The river in its natural state would also be less likely to flood downstream in Midland, he said.
But Sanford and Wixom lakes are deeply intertwined with the economy of the region. Lakefront property owners pay high taxes that the region depends on, and local businesses have long catered to boaters.
People on the lakes are adamant that their waterfront be restored. But, in the aftermath of the flood, as residents, state officials and the dams’ owner, Boyce Hydro, LLC, all blame one another for the disaster, it’s not clear what will happen next — or who will make those decisions.
Many of the homeowners blame Lee Mueller, the man who bought Boyce Hydro as a tax shelter in 2006, according to court records reviewed by Bridge Magazine. Since then, the company, which operates four dams including the two that failed, has been cited for a host of safety violations that warned the Edenville dam couldn’t withstand heavy rains.
Mueller blames state and federal agencies, who he says imposed so many regulations — and made rules barring private dam owners like him from receiving federal financial support — that he didn’t have the money to make needed repairs.
“Unfortunately, environmental protection took precedence over public safety,” said Lawrence Kogan, an attorney for Mueller.
Mueller has also blamed the homeowners who he says have pressured him for years to keep water levels high so they could go boating, when he wanted them lower for safety reasons. The state compounded that pressure by raising concerns over lower water levels hurting freshwater mussels in the lake — an issue that triggered a state lawsuit against Boyce this year, just weeks before the flood.
In 2018, the Federal Energy Regulatory Commission, which oversees hydroelectric dams, was so alarmed by safety concerns at the Edenville dam that it yanked Boyce’s license to produce power there. That meant the company had even less money to make repairs.
The dam then fell under the oversight of the state, which regulates dams that don’t produce electricity. The state, which has just two inspectors and a supervisor to keep tabs on 2,500 dams, also warned that repairs were needed, but neither agency found a way to compel Mueller to make the repairs.
“Enforcement is the issue. That’s where this fell apart,” said Jim Hegarty, the past president of the Michigan section of the American Society of Civil Engineers and the co-author of two reports on the state of Michigan’s dams.
States need tools, such as the ability to make dam owners post bonds that could pay for needed repairs, he said. States also could help pay for those repairs, he added, but Michigan is among states that have no dedicated funding for that purpose.

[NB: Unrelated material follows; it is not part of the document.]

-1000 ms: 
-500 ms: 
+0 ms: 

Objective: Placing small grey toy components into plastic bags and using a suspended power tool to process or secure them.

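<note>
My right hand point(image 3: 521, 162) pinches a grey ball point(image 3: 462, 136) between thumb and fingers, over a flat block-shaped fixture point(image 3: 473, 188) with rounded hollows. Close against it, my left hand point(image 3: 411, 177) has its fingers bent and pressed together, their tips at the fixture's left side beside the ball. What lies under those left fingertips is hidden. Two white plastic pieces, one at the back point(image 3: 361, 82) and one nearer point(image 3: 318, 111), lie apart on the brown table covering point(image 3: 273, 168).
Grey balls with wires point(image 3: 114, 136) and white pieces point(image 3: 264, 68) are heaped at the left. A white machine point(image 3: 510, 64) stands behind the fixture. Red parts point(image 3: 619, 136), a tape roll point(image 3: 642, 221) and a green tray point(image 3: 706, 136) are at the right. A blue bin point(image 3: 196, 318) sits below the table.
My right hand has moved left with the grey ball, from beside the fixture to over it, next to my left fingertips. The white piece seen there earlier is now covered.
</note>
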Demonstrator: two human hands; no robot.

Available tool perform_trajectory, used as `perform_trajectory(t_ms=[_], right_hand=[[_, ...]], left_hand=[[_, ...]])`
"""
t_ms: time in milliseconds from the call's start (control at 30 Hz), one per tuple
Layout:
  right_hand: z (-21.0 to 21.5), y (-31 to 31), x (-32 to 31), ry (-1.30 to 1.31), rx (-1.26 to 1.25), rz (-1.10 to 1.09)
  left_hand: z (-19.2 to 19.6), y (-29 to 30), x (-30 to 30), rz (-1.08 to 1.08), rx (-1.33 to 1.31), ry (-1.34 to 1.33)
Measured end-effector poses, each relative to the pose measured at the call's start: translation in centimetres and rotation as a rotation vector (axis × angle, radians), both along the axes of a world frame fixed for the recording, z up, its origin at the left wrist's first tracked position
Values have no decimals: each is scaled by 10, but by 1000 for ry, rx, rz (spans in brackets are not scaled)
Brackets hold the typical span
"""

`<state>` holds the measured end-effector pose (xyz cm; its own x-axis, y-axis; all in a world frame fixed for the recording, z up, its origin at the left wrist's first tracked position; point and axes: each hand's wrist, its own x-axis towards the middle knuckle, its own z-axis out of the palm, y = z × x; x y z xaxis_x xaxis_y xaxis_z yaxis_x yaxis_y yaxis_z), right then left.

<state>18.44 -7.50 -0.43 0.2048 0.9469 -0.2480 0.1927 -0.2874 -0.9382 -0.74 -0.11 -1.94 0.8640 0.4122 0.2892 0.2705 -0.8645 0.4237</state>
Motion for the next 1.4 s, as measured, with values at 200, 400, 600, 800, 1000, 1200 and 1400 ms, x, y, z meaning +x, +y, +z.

Boyce had been trying to sell the dams to a consortium of homeowners on the lakes, who had planned to raise money through a property tax assessment to make repairs. Late last year, the Four Lakes Task Force estimated the four Boyce dams needed $20 million in repairs. But the dams failed before that sale could go through.
The disaster has prompted a slew of lawsuits, with some homeowners suing Boyce and others also suing the state for poor oversight. On Tuesday, the state, which is conducting an investigation, filed suit against Boyce. The company responded the next day, putting the blame back on the state and asking to move the suits to federal court.
No one knows how much it will cost to rebuild the dams, but it’s definitely going to be expensive — and it’s not clear who would cover the cost.
Many homeowners on the lake say they want to get the dams out of Mueller’s hands.
“When you have a private person owning something like a dam and trying to own it for the sake of his own profits, then you end up with bad decisions,” Schulz, Lackey’s daughter, said. “This was not a natural disaster. This was a dam that was neglected and it failed. This was a man-made disaster.”
If homeowners want the dams out of Mueller’s hands, however, they’ll have to buy them, Kogan said. His client has no intention of just giving them away and losing his investment.
U.S. Rep. John Moolenaar, R-Mich., who represents the area, said the two lakes “are a tremendous resource for the region” and need to be restored, whether that means raising money from private corporations or from a public-private partnership.
“We’re going to have an all-hands-on-deck approach to look at a variety of options and work together to solve this,” he said.
Some locals are hoping the state and federal governments will help buy and repair the dams, but that might not go over well with people who don’t live on the lakes.
Peter Sinclair, a videographer from Midland who has traveled the world documenting the effects of climate change, was surprised last month when he found his own city underwater. Midland, he said, has experienced some flooding but had always been safe from major climate disasters such as hurricanes and forest fires.
He doesn’t think it makes sense for taxpayers to spend money on dams that could fail again in the future — particularly when both state and local agencies are already facing a severe economic crisis from the coronavirus.
As he watches his city try to recover from the dam collapse, he hopes this disaster in Michigan will be a wake-up call for people around the country.
“What happened here is not isolated,” he said. “This potential situation exists in thousands of places across the Midwest where people have not felt threatened by climate change but global change is combining with decaying infrastructure to accelerate the time when many communities are going to be faced with the same issues.”